The Scroll:bit is a micro:bit accessory made by Pimoroni. There are lots of weird and wonderful things that you can do with its many LEDs. In order to use it, you need to set up the programming environment first.
Open The Code Editor
- Go to microbit.org (web site).
- Click on Let's Code.
Add The Scroll:Bit Package
- Click on the Advanced button.
- Click on Add Package.
- Type scroll:bit and press the search button.
- Select the scroll:bit library.
Each time you complete a program, take a screenshot of your code using the Windows Snipping Tool. Copy it to a Word document and paste your screenshot underneath an appropriate heading for the task.
Work out how to make your name scroll across the Scroll:bit display.
Work out how to display an icon on the display. Display a heart on the left side of the display.
With careful positioning, you can place 3 icons on the display at the same time. Choose 3 images to display and make sure that they can all fit on the display at once.
Display a letter A on the scroll:bit when the A button is pressed, a letter B on the scroll:bit when button B is pressed. Look under the Input category to find the blocks that you need.
Change the program you wrote for Task 5 so that it displays a left (West) pointing arrow when the A button is pressed, a right (East) pointing arrow when the B button is pressed. Display the arrows in the centre of the display.
Study the following code,
This turns the first row of pixels on, one at a time. Add the block(s) you need to turn on bottom row of pixels (ROW 6) at the same time. The arrow shows where the block needs to go.
Study the following program,
This code turns on each pixel, one by one. The number 128 sets the brightness of each pixel. When the brightness is 0, the pixel is off. Add blocks after the second for loop to unlight each of the pixels one by one.
Go to the INPUT section and find the following event blocks,
- ON TILT LEFT
- ON TILT RIGHT
- ON LOGO UP
- ON LOGO DOWN
For each of these events, display a suitable image on the Scroll:bit (arrows North, South, East, West would be a good idea). Test that you have the correct image for each of these gestures.
Choose a selection of events (button presses, gestures) and, for each one of them, choose a suitable message to scroll across the Scroll:bit display.
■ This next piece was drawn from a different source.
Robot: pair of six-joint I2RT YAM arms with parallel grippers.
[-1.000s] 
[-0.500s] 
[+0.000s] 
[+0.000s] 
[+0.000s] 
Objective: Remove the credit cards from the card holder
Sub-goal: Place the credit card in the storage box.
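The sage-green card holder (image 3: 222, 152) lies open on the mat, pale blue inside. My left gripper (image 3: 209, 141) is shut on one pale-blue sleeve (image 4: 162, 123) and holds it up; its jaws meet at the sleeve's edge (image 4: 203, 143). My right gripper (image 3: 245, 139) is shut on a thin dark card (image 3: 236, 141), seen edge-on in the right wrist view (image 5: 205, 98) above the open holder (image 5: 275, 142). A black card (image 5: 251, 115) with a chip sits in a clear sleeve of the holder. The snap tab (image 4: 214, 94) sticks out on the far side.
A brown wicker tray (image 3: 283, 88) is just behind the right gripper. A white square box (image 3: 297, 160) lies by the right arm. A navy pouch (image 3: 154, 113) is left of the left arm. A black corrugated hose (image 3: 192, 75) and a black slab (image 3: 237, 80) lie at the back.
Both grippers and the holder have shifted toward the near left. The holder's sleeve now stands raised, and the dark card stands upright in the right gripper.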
The Scroll:bit is a micro:bit accessory. Add a brief review of the product to the document where you are storing your finished programs. Search for and find the price of the product (the web site address you need is on the reverse of the Scroll:bit itself). Say whether or not you feel that the accessory is good value for money and whether or not you think it adds anything to the experience of programming and using a micro:bit.